## WHAT IS REQUIRED:
The response should consist of the data reproduced word for word.

**** DATA SECTION ****

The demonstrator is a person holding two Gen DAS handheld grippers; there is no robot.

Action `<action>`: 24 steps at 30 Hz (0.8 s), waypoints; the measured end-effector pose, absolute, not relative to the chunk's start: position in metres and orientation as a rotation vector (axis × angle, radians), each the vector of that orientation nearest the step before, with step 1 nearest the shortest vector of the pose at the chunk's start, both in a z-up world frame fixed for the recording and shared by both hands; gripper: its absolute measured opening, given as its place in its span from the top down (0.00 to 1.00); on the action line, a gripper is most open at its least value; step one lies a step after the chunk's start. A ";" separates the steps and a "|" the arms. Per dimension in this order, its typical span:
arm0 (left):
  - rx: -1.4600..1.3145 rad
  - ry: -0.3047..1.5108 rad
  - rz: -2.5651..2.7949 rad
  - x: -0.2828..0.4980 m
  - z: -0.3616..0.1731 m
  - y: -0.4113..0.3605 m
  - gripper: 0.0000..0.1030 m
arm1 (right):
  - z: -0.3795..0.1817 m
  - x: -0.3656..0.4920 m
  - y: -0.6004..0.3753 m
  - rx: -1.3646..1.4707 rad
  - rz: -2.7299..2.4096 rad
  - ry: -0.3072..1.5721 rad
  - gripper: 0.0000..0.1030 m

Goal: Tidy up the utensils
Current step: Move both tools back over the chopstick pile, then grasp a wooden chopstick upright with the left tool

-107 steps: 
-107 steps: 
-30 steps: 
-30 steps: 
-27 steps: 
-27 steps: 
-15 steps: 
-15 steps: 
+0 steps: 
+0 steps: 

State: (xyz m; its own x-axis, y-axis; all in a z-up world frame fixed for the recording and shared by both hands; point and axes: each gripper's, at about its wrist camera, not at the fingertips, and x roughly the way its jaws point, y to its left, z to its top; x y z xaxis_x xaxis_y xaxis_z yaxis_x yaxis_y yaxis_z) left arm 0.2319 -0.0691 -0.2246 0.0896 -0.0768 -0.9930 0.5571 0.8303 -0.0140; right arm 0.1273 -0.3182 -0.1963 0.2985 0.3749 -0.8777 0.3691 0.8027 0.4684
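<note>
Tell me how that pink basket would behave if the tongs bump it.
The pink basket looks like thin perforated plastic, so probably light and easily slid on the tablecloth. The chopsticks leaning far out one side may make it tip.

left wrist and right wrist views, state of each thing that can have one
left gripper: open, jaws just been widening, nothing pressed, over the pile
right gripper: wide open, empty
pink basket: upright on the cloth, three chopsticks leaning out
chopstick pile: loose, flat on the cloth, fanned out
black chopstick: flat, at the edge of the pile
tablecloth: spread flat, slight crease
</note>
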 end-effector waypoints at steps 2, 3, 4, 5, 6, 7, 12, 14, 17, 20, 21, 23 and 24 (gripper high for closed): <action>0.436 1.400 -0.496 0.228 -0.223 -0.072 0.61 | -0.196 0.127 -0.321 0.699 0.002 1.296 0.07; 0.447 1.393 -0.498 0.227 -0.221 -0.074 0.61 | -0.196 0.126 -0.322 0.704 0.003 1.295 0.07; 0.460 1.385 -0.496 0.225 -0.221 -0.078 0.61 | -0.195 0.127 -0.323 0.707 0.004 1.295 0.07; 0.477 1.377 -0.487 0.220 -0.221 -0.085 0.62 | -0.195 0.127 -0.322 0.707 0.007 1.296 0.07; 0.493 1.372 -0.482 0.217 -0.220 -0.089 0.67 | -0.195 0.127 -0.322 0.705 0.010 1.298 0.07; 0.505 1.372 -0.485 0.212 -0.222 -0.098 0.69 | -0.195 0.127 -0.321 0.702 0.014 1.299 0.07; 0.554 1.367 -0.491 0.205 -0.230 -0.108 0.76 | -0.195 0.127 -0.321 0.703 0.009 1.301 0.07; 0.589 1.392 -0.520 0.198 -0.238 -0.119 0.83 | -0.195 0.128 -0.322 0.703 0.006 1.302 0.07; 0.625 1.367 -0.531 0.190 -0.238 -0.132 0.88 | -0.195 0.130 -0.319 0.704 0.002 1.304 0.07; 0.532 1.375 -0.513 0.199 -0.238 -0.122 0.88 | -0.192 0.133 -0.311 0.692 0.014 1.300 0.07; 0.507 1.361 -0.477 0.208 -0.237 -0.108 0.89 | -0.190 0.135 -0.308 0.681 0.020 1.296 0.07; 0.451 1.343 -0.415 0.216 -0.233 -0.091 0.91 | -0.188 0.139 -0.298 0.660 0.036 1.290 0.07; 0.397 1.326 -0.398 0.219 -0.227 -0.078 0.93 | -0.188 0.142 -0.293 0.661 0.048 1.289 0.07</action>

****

## SOLUTION FOR THIS TASK:
The demonstrator is a person holding two Gen DAS handheld grippers; there is no robot.

Action `<action>`: 24 steps at 30 Hz (0.8 s), waypoints; the measured end-effector pose, absolute, not relative to the chunk's start: position in metres and orientation as a rotation vector (axis × angle, radians), each the vector of that orientation nearest the step before, with step 1 nearest the shortest vector of the pose at the chunk's start, both in a z-up world frame fixed for the recording and shared by both hands; gripper: its absolute measured opening, given as its place in its span from the top down (0.00 to 1.00); on the action line, a gripper is most open at its least value; step one lies a step after the chunk's start. A ";" separates the steps and a "|" the arms. Per dimension in this order, its typical span:
arm0 (left):
  - rx: -1.4600..1.3145 rad
  - ry: -0.3047..1.5108 rad
  - rz: -2.5651..2.7949 rad
  - x: -0.2828..0.4980 m
  - z: -0.3616..0.1731 m
  - y: -0.4113..0.3605 m
  - gripper: 0.0000..0.1030 m
arm1 (right):
  - z: -0.3795..0.1817 m
  - x: -0.3656..0.4920 m
  - y: -0.6004..0.3753 m
  - rx: -1.3646..1.4707 rad
  - rz: -2.7299..2.4096 rad
  - ry: -0.3072..1.5721 rad
  - gripper: 0.0000..0.1030 m

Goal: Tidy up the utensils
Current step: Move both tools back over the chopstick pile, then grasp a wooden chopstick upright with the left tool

-107 steps: 
-107 steps: 
-30 steps: 
-30 steps: 
-27 steps: 
-27 steps: 
-15 steps: 
-15 steps: 
+0 steps: 
+0 steps: 

State: (xyz m; its own x-axis, y-axis; all in a z-up world frame fixed for the recording and shared by both hands; point and axes: each gripper's, at about its wrist camera, not at the fingertips, and x roughly the way its jaws point, y to its left, z to its top; x y z xaxis_x xaxis_y xaxis_z yaxis_x yaxis_y yaxis_z) left arm 0.2319 -0.0691 -0.2246 0.0896 -0.0768 -0.9930 0.5571 0.8303 -0.0140; right arm 0.1273 -0.3182 -0.1963 0.2985 0.3749 -0.8777 0.3691 0.8027 0.4684
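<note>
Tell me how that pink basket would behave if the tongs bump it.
The pink basket looks like thin perforated plastic, so probably light and easily slid on the tablecloth. The chopsticks leaning far out one side may make it tip.

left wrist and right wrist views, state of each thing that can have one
left gripper: open, jaws just been widening, nothing pressed, over the pile
right gripper: wide open, empty
pink basket: upright on the cloth, three chopsticks leaning out
chopstick pile: loose, flat on the cloth, fanned out
black chopstick: flat, at the edge of the pile
tablecloth: spread flat, slight crease
</note>
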 end-effector waypoints at steps 2, 3, 4, 5, 6, 7, 12, 14, 17, 20, 21, 23 and 24 (gripper high for closed): <action>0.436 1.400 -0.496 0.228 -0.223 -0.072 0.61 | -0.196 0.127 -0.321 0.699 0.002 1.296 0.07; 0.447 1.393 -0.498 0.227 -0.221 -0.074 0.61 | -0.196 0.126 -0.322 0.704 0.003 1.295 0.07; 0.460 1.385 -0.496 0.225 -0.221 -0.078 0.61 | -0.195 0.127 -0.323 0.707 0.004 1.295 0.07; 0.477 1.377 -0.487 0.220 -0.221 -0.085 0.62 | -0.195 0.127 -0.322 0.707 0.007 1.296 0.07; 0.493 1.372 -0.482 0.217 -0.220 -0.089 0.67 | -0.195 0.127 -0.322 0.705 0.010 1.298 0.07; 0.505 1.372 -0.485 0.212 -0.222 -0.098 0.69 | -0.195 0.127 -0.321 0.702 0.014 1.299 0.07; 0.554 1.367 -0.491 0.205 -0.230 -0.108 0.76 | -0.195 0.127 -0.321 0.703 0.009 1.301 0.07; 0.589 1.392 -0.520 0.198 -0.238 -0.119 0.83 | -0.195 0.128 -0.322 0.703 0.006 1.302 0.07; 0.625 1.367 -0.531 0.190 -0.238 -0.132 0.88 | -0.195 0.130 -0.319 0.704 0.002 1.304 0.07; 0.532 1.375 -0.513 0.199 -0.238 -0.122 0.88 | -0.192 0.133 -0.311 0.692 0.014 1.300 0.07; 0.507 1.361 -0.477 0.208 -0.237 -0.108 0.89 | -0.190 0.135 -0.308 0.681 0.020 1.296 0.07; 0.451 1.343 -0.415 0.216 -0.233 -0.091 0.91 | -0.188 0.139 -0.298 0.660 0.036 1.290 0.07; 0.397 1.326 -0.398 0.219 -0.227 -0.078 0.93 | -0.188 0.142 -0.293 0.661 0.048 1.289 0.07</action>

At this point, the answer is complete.